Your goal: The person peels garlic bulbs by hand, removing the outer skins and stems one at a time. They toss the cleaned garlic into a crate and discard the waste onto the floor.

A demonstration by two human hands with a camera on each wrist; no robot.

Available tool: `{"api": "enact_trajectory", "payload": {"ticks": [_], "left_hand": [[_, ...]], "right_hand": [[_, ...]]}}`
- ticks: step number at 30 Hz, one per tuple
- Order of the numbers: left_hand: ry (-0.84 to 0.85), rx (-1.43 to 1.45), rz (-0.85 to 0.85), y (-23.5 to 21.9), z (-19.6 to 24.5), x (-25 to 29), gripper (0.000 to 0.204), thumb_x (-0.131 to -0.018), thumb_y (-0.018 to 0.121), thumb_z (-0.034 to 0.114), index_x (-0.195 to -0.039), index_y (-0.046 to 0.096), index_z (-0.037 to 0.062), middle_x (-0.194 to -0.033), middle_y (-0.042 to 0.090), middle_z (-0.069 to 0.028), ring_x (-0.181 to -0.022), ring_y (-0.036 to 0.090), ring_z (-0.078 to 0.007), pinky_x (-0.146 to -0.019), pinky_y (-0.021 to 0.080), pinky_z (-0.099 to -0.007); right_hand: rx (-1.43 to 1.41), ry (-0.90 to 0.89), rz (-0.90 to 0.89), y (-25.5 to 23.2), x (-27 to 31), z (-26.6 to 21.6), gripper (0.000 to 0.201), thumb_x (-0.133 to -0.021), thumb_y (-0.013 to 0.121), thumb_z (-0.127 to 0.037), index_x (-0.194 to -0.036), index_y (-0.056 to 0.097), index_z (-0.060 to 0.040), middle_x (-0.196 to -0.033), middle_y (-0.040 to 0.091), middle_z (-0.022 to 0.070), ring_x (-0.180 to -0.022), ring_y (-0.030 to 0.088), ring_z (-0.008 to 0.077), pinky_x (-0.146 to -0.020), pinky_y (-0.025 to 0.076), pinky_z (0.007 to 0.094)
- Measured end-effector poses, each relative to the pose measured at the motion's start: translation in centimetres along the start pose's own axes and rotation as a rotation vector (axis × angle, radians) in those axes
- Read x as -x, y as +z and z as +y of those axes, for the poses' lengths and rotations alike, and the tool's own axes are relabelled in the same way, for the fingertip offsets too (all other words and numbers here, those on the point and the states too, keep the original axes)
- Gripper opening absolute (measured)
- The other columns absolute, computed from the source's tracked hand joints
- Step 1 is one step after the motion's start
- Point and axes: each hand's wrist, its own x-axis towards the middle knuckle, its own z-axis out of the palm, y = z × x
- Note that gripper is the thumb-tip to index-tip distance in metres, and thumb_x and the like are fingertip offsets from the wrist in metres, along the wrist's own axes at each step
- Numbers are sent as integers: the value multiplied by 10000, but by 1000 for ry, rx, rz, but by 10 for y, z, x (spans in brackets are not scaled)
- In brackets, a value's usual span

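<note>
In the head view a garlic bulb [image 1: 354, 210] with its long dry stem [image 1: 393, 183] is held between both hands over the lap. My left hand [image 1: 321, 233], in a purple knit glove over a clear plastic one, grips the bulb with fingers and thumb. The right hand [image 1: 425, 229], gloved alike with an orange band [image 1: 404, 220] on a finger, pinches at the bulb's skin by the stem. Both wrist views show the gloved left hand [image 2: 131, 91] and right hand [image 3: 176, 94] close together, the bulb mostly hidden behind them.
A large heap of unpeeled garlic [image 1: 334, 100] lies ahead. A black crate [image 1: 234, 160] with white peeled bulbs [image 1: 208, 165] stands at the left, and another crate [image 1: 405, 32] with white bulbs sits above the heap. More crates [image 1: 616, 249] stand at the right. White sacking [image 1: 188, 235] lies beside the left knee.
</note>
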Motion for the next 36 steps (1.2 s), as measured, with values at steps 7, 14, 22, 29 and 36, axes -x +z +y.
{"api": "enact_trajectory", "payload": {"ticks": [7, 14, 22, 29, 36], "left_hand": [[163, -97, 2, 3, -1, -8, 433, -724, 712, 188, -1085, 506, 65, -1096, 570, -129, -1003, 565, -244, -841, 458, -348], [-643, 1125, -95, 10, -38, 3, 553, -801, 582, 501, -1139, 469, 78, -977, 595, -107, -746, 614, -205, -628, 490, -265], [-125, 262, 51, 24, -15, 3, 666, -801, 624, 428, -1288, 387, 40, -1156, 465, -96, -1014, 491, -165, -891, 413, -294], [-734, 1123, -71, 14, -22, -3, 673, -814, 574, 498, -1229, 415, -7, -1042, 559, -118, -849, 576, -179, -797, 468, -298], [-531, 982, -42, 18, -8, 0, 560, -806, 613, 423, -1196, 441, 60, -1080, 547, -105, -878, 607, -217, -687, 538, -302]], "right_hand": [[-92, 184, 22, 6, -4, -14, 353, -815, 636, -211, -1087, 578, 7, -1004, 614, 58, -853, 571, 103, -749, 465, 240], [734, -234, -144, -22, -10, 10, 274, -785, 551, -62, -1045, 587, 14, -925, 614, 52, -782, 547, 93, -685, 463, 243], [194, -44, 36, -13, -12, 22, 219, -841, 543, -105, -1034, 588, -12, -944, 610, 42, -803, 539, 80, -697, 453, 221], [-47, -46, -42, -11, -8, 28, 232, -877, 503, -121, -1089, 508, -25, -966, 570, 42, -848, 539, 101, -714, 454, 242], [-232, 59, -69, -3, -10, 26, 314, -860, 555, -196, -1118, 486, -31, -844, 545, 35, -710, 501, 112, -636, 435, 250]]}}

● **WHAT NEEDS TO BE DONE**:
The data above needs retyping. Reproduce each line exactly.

● **SOLVED PROBLEM**:
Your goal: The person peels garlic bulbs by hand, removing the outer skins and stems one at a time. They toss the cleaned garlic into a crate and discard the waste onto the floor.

A demonstration by two human hands with a camera on each wrist; no robot.

Available tool: `{"api": "enact_trajectory", "payload": {"ticks": [_], "left_hand": [[_, ...]], "right_hand": [[_, ...]]}}`
- ticks: step number at 30 Hz, one per tuple
- Order of the numbers: left_hand: ry (-0.84 to 0.85), rx (-1.43 to 1.45), rz (-0.85 to 0.85), y (-23.5 to 21.9), z (-19.6 to 24.5), x (-25 to 29), gripper (0.000 to 0.204), thumb_x (-0.131 to -0.018), thumb_y (-0.018 to 0.121), thumb_z (-0.034 to 0.114), index_x (-0.195 to -0.039), index_y (-0.046 to 0.096), index_z (-0.037 to 0.062), middle_x (-0.194 to -0.033), middle_y (-0.042 to 0.090), middle_z (-0.069 to 0.028), ring_x (-0.181 to -0.022), ring_y (-0.036 to 0.090), ring_z (-0.078 to 0.007), pinky_x (-0.146 to -0.019), pinky_y (-0.021 to 0.080), pinky_z (-0.099 to -0.007); right_hand: rx (-1.43 to 1.41), ry (-0.90 to 0.89), rz (-0.90 to 0.89), y (-25.5 to 23.2), x (-27 to 31), z (-26.6 to 21.6), gripper (0.000 to 0.201), thumb_x (-0.133 to -0.021), thumb_y (-0.013 to 0.121), thumb_z (-0.127 to 0.037), index_x (-0.194 to -0.036), index_y (-0.056 to 0.097), index_z (-0.060 to 0.040), middle_x (-0.196 to -0.033), middle_y (-0.040 to 0.091), middle_z (-0.022 to 0.070), ring_x (-0.180 to -0.022), ring_y (-0.030 to 0.088), ring_z (-0.008 to 0.077), pinky_x (-0.146 to -0.020), pinky_y (-0.025 to 0.076), pinky_z (0.007 to 0.094)
- Measured end-effector poses, each relative to the pose measured at the motion's start: translation in centimetres along the start pose's own axes and rotation as a rotation vector (axis × angle, radians) in those axes
- Read x as -x, y as +z and z as +y of those axes, for the poses' lengths and rotations alike, and the tool's own axes are relabelled in the same way, for the fingertip offsets too (all other words and numbers here, those on the point and the states too, keep the original axes)
- Gripper opening absolute (measured)
- The other columns absolute, computed from the source's tracked hand joints
- Step 1 is one step after the motion's start
- Point and axes: each hand's wrist, its own x-axis towards the middle knuckle, its own z-axis out of the palm, y = z × x
- Note that gripper is the thumb-tip to index-tip distance in metres, and thumb_x and the like are fingertip offsets from the wrist in metres, along the wrist's own axes at each step
- Numbers are sent as integers: the value multiplied by 10000, but by 1000 for ry, rx, rz, but by 10 for y, z, x (spans in brackets are not scaled)
- In brackets, a value's usual span

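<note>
In the head view a garlic bulb [image 1: 354, 210] with its long dry stem [image 1: 393, 183] is held between both hands over the lap. My left hand [image 1: 321, 233], in a purple knit glove over a clear plastic one, grips the bulb with fingers and thumb. The right hand [image 1: 425, 229], gloved alike with an orange band [image 1: 404, 220] on a finger, pinches at the bulb's skin by the stem. Both wrist views show the gloved left hand [image 2: 131, 91] and right hand [image 3: 176, 94] close together, the bulb mostly hidden behind them.
A large heap of unpeeled garlic [image 1: 334, 100] lies ahead. A black crate [image 1: 234, 160] with white peeled bulbs [image 1: 208, 165] stands at the left, and another crate [image 1: 405, 32] with white bulbs sits above the heap. More crates [image 1: 616, 249] stand at the right. White sacking [image 1: 188, 235] lies beside the left knee.
</note>
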Motion for the next 36 steps (1.2 s), as measured, with values at steps 7, 14, 22, 29 and 36, axes -x +z +y.
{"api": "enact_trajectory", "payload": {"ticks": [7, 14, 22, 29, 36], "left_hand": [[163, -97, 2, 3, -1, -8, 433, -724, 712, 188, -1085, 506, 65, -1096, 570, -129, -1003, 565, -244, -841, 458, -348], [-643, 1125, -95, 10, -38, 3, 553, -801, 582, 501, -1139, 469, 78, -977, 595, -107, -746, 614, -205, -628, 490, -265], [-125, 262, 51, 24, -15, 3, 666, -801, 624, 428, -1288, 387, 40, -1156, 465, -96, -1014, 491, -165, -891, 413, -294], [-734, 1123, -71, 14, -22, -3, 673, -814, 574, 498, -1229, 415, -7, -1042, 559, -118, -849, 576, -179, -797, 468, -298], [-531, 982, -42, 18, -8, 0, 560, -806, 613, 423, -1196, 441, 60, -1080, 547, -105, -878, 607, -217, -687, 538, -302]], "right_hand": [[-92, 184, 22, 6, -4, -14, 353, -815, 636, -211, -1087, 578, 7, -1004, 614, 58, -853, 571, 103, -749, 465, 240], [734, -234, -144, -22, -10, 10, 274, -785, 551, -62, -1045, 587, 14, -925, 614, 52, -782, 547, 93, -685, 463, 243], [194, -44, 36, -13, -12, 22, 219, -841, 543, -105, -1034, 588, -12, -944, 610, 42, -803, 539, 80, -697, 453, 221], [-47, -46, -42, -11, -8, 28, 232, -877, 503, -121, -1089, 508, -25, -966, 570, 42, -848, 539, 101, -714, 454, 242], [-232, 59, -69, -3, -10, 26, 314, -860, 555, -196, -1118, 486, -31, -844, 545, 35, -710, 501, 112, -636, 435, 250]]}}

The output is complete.